Mercury (Hobart)

Timing is the key in opportunis­tic offer

- TERRY McCRANN

BHP’s $8bn-plus bid for Oz Minerals is entirely and indeed extremely opportunis­tic. Of course it is: company boards don’t lay out that sort of money just to play Santa Claus in August.

Nor do they make their ‘best and final’ offer upfront.

So, BHP went into this, clearly not only prepared to pay more, but indeed happy to pay more, if that would guarantee 100 per cent success.

Not ecstatical­ly over-themoon happy, but certainly happy-contented.

The core and to some extent only question is whether there is a meeting place – a price that BHP remains prepared/happy to pay, and which if not exactly irresistib­le to the OZMin board, is at least acceptable.

The BHP bid is opportunis­tic on at least three levels: the long-term strategic, the medium-term operationa­l, and in its timing.

BHP has got out of oil and gas; it also wants to get out of coal – certainly the evil C02-emitting energy coal; although it’s not so sure about the ‘don’t mention the CO2’ met coal.

You couldn’t ask for a more cynical expression of ‘trying to have it both ways’. BHP wants to exit CO2emittin­g energy coal, but at the same time feed the world’s biggest emitter, China, more and more met coal and iron ore to boost its emissions even further.

Anyway, exiting wicked fossil fuels, oil, gas and coal, would be two out of its fabled four pillars gone, leaving only copper and of course the mega one iron ore.

Yes, it seems to finally be reaching the end of the tortuous two-decade long process of getting a new fertiliser pillar.

But if it wants to stay in business far less grow it needs more.

Strategica­lly, if not necessaril­y wisely, it has committed to minerals associated with the (stupid part of the) world’s mad, bad and dangerous pursuit of renewables: lithium – for batteries – obviously; and now OzMin’s nickel and copper.

The shorter-term, more real-world, operationa­l bit is that nickel and copper are also needed in a convention­al world economy.

And what OzMin has would fit very neatly with what BHP has; there are very real synergies and scaling up to be had.

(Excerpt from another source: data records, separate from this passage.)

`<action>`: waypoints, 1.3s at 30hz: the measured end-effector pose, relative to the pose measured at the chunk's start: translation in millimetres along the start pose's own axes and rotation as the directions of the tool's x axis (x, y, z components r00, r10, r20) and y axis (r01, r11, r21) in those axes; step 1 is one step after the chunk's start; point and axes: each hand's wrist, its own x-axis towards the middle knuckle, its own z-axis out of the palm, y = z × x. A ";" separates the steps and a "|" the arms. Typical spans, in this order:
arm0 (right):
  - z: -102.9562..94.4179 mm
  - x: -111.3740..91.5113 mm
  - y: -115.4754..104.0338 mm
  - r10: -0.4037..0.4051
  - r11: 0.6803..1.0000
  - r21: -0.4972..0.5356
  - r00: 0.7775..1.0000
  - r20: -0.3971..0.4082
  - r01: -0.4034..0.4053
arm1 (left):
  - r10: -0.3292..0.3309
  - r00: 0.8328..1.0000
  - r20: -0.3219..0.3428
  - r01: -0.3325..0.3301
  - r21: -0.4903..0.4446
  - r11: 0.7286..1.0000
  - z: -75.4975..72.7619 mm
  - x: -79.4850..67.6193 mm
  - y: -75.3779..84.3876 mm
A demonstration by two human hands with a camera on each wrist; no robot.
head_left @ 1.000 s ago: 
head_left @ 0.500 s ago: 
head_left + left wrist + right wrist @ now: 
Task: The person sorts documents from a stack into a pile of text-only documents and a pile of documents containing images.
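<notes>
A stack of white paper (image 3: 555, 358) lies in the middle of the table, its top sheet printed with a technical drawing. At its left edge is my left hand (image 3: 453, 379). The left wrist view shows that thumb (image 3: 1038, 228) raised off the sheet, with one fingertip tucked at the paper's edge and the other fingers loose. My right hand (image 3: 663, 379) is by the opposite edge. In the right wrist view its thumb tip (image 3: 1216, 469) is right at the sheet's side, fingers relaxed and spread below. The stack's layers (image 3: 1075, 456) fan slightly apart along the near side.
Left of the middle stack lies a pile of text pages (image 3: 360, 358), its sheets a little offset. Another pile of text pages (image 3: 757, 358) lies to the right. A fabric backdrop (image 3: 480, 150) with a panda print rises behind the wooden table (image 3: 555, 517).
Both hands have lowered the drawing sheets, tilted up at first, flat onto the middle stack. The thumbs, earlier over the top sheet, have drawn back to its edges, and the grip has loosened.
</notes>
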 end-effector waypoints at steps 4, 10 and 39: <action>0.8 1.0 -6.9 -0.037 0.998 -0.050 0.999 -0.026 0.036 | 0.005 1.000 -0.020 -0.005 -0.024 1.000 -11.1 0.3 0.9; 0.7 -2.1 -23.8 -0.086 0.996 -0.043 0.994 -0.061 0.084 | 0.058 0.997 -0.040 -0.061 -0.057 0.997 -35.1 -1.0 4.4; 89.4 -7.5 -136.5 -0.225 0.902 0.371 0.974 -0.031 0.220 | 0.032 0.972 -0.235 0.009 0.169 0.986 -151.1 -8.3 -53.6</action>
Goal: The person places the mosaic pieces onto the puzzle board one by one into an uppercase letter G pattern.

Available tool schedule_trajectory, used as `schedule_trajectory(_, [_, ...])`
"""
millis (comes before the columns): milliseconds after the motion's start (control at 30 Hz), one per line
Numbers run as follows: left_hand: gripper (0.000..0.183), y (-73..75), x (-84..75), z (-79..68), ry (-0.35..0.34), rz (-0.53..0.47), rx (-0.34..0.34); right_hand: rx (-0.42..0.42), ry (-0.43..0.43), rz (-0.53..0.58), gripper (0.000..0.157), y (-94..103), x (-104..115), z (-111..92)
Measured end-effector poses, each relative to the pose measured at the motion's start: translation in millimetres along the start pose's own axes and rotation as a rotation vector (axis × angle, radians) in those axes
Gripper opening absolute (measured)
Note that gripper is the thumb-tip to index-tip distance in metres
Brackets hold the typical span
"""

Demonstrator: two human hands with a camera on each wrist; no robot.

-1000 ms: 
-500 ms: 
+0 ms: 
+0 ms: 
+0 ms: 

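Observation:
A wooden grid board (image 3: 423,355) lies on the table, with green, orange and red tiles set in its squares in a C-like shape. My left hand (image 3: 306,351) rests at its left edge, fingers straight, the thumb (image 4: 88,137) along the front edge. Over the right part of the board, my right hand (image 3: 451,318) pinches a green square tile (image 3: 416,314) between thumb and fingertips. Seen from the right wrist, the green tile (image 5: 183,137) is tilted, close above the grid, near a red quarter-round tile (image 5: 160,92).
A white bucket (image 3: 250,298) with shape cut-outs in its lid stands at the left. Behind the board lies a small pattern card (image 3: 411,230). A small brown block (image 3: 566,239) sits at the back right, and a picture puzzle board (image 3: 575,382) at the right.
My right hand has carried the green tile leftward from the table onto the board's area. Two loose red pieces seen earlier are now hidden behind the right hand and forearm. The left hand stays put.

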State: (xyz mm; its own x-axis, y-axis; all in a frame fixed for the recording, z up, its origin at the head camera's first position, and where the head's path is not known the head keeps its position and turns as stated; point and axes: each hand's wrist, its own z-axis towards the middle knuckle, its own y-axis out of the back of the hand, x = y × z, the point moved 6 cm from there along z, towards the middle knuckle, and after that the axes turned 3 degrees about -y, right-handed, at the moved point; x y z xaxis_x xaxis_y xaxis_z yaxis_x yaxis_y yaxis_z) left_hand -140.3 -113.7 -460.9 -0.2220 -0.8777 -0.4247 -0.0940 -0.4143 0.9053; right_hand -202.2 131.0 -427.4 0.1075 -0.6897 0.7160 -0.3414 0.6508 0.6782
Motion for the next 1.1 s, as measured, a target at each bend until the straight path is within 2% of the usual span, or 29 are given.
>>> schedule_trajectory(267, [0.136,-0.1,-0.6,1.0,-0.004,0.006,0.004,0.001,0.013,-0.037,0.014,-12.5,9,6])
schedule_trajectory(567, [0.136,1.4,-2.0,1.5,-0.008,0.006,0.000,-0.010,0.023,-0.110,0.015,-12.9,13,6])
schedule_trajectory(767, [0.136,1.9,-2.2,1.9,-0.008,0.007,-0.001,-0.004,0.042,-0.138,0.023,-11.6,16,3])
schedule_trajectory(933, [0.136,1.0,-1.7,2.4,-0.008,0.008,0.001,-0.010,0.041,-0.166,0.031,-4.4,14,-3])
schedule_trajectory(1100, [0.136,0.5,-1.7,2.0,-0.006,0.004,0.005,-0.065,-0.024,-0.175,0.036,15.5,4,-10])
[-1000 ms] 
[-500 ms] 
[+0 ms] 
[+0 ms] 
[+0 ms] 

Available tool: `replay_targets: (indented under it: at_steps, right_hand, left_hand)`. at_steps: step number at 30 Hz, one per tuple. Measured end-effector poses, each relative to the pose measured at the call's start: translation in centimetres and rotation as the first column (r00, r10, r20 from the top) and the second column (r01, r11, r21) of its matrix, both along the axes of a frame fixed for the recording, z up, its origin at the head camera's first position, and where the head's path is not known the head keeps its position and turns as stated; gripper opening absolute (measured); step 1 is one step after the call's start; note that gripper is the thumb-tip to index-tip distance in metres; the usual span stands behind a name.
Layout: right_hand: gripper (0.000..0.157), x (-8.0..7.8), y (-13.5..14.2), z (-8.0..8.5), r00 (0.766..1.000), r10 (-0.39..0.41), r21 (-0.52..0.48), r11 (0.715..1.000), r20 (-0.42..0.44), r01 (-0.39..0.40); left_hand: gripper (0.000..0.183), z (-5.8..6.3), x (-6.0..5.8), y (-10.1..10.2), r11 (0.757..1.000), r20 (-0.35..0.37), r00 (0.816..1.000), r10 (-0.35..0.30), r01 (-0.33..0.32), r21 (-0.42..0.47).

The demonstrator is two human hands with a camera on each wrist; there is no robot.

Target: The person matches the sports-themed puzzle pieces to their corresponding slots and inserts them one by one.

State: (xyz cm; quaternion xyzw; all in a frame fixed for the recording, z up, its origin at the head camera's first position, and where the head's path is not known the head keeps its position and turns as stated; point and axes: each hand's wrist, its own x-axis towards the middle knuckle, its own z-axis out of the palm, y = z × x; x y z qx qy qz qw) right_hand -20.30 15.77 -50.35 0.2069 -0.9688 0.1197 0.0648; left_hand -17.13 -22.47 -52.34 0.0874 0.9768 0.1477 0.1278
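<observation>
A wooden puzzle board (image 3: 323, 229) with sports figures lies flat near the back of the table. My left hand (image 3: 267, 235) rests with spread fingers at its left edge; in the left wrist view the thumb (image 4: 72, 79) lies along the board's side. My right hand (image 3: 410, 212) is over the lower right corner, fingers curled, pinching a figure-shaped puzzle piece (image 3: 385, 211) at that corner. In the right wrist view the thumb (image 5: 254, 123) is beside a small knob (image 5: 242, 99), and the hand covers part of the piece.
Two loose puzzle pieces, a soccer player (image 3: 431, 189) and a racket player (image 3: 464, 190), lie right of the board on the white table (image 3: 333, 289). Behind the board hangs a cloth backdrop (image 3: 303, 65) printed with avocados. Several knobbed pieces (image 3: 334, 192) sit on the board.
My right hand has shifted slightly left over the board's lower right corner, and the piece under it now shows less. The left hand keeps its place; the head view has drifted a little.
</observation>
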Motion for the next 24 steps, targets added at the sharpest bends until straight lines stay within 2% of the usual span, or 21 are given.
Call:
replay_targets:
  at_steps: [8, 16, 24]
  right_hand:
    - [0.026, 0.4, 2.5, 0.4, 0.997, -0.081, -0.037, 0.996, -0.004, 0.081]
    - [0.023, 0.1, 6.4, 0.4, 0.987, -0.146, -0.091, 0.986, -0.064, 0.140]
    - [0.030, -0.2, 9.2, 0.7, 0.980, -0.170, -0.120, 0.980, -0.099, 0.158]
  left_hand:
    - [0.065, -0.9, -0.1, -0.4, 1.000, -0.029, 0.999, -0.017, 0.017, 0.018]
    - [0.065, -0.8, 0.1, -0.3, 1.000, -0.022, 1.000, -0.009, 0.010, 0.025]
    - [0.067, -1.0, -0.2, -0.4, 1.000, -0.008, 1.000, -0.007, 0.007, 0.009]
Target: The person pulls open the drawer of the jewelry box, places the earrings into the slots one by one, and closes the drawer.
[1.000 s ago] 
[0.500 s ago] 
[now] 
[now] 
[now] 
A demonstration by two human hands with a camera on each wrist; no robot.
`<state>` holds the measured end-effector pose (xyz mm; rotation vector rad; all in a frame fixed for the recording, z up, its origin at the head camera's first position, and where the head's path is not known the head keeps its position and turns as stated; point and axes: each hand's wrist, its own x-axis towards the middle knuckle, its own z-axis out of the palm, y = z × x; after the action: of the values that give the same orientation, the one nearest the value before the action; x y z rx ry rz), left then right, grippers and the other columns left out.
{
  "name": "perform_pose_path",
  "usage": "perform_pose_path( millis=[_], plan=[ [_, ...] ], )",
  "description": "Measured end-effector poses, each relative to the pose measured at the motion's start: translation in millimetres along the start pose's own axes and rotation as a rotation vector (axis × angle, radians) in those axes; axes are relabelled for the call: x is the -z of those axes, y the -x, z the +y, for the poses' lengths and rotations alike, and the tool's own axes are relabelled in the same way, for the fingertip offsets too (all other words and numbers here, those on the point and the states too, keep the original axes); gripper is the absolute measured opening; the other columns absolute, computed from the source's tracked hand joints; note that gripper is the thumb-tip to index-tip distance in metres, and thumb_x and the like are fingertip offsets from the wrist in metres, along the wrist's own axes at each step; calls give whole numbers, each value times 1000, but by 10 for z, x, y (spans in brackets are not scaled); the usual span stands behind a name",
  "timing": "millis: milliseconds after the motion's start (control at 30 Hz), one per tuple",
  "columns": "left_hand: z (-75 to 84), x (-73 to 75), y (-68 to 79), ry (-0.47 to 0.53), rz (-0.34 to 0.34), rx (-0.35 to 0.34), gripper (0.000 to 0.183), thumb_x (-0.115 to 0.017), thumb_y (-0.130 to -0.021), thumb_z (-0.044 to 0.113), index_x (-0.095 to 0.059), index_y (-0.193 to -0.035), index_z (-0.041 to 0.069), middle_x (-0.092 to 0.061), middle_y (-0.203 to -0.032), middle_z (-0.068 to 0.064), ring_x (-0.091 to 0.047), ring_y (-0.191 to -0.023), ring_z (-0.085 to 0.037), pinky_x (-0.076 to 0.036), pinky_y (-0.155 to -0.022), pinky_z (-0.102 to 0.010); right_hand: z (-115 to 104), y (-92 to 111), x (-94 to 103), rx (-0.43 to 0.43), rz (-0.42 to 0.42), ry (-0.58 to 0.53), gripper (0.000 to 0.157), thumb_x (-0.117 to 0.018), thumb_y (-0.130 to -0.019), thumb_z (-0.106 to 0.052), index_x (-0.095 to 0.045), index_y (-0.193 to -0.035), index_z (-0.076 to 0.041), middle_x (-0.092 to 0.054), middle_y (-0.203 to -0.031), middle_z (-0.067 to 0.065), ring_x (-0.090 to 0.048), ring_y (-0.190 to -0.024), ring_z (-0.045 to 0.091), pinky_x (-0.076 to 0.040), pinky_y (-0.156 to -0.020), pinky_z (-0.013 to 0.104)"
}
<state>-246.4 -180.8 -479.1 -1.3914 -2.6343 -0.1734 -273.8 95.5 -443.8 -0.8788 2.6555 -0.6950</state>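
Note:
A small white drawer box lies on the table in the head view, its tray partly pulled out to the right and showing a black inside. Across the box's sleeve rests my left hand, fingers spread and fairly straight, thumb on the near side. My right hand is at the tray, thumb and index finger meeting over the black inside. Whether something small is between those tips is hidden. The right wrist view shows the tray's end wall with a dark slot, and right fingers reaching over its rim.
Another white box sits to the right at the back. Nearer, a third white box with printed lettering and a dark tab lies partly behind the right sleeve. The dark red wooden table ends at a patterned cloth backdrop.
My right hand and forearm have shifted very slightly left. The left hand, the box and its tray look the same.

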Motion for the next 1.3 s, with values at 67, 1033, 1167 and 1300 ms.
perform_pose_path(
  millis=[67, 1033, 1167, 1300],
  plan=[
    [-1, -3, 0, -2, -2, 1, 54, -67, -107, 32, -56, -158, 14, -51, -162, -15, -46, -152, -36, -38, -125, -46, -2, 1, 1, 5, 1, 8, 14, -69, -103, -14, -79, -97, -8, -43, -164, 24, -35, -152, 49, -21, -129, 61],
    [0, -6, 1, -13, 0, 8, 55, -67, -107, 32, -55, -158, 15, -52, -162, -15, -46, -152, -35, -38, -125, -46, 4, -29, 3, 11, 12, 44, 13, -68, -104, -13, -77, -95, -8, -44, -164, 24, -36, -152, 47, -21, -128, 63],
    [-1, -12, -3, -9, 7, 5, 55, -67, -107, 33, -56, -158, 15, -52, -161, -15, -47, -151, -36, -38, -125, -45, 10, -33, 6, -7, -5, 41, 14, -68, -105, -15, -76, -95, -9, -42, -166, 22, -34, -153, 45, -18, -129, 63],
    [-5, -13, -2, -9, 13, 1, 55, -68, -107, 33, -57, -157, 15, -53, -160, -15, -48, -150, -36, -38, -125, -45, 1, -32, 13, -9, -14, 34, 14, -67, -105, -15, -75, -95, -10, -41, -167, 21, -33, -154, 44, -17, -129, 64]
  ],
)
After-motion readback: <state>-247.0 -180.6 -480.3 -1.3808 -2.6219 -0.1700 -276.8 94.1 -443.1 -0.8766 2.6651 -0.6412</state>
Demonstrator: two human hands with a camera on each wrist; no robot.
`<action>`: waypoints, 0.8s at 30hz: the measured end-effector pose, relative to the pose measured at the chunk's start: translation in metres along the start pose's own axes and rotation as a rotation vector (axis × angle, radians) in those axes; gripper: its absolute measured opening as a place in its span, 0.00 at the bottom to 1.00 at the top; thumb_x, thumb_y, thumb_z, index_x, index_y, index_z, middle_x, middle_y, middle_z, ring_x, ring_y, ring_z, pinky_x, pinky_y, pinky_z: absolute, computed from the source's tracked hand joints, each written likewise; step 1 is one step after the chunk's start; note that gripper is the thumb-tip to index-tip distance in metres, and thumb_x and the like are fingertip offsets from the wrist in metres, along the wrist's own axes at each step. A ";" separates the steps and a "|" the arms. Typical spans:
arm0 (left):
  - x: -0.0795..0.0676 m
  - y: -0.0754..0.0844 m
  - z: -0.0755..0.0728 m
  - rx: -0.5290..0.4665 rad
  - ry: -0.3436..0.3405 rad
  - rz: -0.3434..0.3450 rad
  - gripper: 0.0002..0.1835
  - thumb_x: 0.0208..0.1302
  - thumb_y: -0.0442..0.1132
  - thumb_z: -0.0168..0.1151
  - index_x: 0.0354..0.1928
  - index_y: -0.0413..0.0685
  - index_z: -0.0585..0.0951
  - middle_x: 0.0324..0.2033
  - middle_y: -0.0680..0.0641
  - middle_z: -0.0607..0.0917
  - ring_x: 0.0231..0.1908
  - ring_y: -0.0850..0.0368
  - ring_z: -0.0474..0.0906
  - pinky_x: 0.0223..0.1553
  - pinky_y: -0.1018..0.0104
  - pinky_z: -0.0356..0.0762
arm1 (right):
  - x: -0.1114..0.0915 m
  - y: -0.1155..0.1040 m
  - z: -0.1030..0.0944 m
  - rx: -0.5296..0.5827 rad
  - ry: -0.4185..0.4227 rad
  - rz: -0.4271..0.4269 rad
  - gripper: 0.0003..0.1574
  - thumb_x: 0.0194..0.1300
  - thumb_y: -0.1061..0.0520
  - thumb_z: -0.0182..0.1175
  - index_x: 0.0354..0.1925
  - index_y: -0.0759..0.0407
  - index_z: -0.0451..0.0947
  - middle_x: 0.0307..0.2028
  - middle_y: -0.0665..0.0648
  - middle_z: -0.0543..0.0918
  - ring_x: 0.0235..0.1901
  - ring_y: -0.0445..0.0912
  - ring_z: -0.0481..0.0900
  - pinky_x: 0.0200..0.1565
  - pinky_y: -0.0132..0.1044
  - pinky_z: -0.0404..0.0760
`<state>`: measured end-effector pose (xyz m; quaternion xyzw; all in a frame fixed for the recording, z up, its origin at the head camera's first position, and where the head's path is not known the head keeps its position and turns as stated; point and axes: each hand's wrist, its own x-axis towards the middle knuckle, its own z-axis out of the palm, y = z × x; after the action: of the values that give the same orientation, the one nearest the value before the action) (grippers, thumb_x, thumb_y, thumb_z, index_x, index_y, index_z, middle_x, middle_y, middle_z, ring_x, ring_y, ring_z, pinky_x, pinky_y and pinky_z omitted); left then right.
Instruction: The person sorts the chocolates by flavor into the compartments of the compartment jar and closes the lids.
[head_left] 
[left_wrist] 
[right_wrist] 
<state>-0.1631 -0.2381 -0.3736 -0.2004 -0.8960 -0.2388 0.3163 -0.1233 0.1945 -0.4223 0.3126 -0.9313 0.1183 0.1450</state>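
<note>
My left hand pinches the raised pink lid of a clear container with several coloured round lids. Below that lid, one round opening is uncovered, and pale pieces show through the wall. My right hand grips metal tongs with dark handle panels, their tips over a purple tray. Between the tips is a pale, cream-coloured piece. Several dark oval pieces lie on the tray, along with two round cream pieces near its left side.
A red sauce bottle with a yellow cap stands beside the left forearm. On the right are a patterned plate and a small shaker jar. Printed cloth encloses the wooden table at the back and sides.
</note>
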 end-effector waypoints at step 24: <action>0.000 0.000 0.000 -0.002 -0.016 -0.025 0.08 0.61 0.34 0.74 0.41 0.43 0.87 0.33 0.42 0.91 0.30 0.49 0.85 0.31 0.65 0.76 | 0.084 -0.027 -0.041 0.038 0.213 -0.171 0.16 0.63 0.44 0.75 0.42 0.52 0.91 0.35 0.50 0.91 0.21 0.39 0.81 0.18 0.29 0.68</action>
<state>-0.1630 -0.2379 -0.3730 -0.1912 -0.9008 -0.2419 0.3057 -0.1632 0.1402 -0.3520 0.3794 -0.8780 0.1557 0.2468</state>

As the OzMin rejection took pains to point out, and which the minimalist BHP statement not surprising­ly did not reference.

Then there’s the timing.

BHP says its offer price is 30 and 40 per cent above recent prices for OzMin on the stock exchange.

OzMin says its share price has traded higher than the offer for five of the last 12 months.

Just as BHP didn’t want to point out that as recently as earlier this year OzMin was trading above its $25 offer; so OzMin didn’t rush to remind its shareholde­rs that for most of the last ten years it had traded at less than half the $25.

It’s all about the copper price.

As the copper price more than doubled from its immediate post-Covid low in March 2020 – and even nearly doubled from its preCovid price of late-2019 – so went the OzMin share price.

From $6.30 in March 2020 to over $25 by May 2021.

Then, as the copper price stayed high into 2022, so also did the OzMin share price.

Then as the copper price fell sharply, dropping by nearly one-third, so followed the OzMin share price, dropping from $25 to around $16.

Now the copper price has started to stir; and that clearly stirred BHP into action.

Better to start that ‘sweet spot’ price negotiatio­n from an OzMin share price of $18 rather than $25.

But OzMin will argue and not unreasonab­ly; no, the real starting point of the negotiatio­n is $25.

But they need to be careful not to overplay their hand lest a global recession sends the copper price really plunging.